Research is still being done on this drug to see if it can provide any long lasting effects. There are no specialty AKU treatment centers in the US currently. However, there is one specialty center that is housed in Liverpool, England. The Robert Gregory National Alkaptonuria Centre specializes in treating people with AKU. Organizations such as the Alkaptonuria Society also gives patients a chance to talk with AKU experts if they have any questions regarding their disease. AKU is a recessive disorder, which means both parents would have to be carriers of an abnormal HGD gene to produce a child with AKU. Because of this, the disease is very rare.

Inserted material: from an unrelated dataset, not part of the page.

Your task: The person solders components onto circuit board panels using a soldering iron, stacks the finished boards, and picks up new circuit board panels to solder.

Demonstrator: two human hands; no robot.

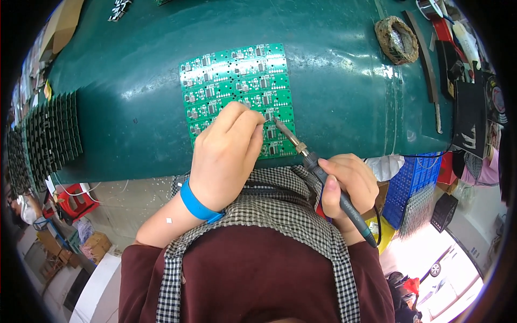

The risk factor that AKU brings in terms of bearing children is the increased risk of offspring getting two recessive abnormal HGD genes, so parents are advised to get DNA tested before they have children to see how likely their child is to develop this disease. Once a child is born, there is no way to prevent Alkaptonuria. Alkaptonuria is estimated to occur in 1 of every 250,000-1 million births.
AKU occurs equally in males and females, but symptoms tend to develop sooner and more severe in males than females. The disease has been reported in all ethnic groups, but is more common in areas of Germany, Slovakia, and the Dominican Republic. It is assumed that there are higher levels of this disease in this area because of its smaller gene pool, but it is still ongoing to find concrete evidence on such.
Risk factors of AKU are purely genetic, and are not influenced by any outside source. Alkaptonuria is a nonfatal disease, with only a handful of deaths being associated to its symptoms. Support groups for AKU include the Alkaptonuria Society, the Alkaptonuria Society of North America, Children Living with Inherited Metabolic Diseases and Genetic and Rare Diseases Information Center. These groups gather funding for AKU research, as well as raise awareness of the disease. Since it is so rare, there seems to be a low public awareness on AKU, which is why these organizations make it their mission to have AKU patients be heard and provide them the assistance to live a better life.